**Work task**
Given the listing below, output exactly the line containing "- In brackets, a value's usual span" and every line after it through the end.

──────────

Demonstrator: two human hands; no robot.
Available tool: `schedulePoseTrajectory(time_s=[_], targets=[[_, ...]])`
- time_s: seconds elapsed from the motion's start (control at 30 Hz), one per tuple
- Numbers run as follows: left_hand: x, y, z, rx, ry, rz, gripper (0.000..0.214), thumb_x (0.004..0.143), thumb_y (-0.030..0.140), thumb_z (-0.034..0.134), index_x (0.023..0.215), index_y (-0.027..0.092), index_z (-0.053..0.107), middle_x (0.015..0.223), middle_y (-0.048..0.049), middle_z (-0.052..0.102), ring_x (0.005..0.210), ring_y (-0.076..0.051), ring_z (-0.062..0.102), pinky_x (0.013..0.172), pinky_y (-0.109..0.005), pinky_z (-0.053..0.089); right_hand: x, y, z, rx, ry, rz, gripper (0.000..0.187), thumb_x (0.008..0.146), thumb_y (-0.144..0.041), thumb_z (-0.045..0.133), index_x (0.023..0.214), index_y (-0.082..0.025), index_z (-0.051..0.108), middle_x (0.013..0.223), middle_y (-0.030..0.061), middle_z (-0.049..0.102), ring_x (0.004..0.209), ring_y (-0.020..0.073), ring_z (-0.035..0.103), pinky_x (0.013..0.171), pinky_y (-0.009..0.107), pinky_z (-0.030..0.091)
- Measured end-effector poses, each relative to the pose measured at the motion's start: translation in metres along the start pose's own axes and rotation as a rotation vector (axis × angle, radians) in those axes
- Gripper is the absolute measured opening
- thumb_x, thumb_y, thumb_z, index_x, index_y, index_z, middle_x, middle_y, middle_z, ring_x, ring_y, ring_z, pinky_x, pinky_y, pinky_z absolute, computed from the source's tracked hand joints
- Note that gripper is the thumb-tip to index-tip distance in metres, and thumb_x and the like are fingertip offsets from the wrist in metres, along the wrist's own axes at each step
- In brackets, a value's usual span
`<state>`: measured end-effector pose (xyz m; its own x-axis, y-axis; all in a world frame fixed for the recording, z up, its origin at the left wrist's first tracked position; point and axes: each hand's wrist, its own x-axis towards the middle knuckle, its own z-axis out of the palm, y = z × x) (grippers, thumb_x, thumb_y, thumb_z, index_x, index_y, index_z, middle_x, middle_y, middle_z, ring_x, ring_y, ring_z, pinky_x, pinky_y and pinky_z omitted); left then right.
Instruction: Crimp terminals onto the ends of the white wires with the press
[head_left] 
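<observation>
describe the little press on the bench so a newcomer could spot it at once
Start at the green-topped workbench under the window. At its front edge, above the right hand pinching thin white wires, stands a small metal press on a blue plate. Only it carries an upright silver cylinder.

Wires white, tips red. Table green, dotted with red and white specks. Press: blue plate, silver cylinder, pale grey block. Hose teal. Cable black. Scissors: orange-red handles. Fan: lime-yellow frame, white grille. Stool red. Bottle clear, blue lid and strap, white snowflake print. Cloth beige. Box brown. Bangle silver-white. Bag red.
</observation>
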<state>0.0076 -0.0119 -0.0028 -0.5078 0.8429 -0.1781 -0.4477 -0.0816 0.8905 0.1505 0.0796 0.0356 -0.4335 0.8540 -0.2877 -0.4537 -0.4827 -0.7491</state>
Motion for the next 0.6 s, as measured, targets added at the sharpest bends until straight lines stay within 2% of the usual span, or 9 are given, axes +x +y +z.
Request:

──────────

**Exercise answer**
- In brackets, a value's usual span
`<state>`: measured end-effector pose (xyz m; its own x-axis, y-axis; all in a world frame fixed for the recording, z up, its origin at the left wrist's first tracked position; point and axes: each hand's wrist, its own x-axis towards the middle knuckle, its own z-axis out of the palm, y = z × x) (grippers, thumb_x, thumb_y, thumb_z, index_x, index_y, index_z, middle_x, middle_y, middle_z, ring_x, ring_y, ring_z, pinky_x, pinky_y and pinky_z omitted); left then right.
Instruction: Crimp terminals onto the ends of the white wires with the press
[head_left] 
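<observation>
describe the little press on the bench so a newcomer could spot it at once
Start at the green-topped workbench under the window. At its front edge, above the right hand pinching thin white wires, stands a small metal press on a blue plate. Only it carries an upright silver cylinder.

Wires white, tips red. Table green, dotted with red and white specks. Press: blue plate, silver cylinder, pale grey block. Hose teal. Cable black. Scissors: orange-red handles. Fan: lime-yellow frame, white grille. Stool red. Bottle clear, blue lid and strap, white snowflake print. Cloth beige. Box brown. Bangle silver-white. Bag red.
</observation>
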<state>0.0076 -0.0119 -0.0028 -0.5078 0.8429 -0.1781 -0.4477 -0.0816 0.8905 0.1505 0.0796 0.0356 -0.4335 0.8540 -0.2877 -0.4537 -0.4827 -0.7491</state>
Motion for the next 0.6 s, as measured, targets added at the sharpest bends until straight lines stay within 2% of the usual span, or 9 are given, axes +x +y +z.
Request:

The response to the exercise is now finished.